- Siege of Tbilisi: Part of the Timurid invasions of Georgia
| Date | 1386 |
| Location | Tbilisi, Kingdom of Georgia41°43′N 44°47′E﻿ / ﻿41.717°N 44.783°E |
| Result | Timurid victory |

Belligerents
- Kingdom of Georgia: Timurid Empire

Commanders and leaders
- Bagrat V (POW): Timur

Strength
- Unknown: 20,000–30,000

Casualties and losses
- Heavy: Unknown

= Siege of Tbilisi (1386) =

Successful siege of the city of Tbilisi by the Timurid army

The siege of Tbilisi was the successful siege of the city of Tbilisi, capital of the Kingdom of Georgia, by the Turco-Mongol conqueror Timur, which ended on 22 November 1386. The official history of his reign, Zafarnama, represents this invasion in Georgia as a jihad.

==Siege==
In late autumn 1386, a huge army of Timur Invaded Georgia. Timur set out from Kars and assailed Samtskhe, the southernmost principality within the Kingdom of Georgia later in 1386. From there, he marched to Tbilisi which the Georgian king Bagrat V had fortified. Tbilisi was besieged and taken on 22 November 1386, after a fierce fight.
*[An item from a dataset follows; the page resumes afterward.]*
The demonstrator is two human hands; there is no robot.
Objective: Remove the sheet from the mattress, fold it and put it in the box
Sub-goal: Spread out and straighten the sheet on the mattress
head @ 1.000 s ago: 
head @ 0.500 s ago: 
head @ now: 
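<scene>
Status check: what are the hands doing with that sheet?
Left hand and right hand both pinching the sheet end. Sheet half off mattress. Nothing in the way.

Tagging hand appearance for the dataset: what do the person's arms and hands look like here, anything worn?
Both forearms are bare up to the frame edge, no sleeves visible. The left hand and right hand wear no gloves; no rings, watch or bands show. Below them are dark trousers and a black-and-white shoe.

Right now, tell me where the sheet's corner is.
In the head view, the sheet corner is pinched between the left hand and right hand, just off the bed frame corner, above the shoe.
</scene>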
The city was pillaged and Bagrat V and his family were imprisoned.
==Aftermath==
The Georgian Chronicle and Armenian Thomas of Metsoph mention the apostasy of the king but represent it as a clever ruse which enabled him to earn a degree of trust from Timur. Bagrat was given some 12,000 troops to reestablish himself in Georgia whose government was run by Bagrat's son and co-ruler George VII during his father's absence at Timur's court. The old king, however, entered in secret negotiations with George who ambushed Bagrat's Islamic escort, and freed his father.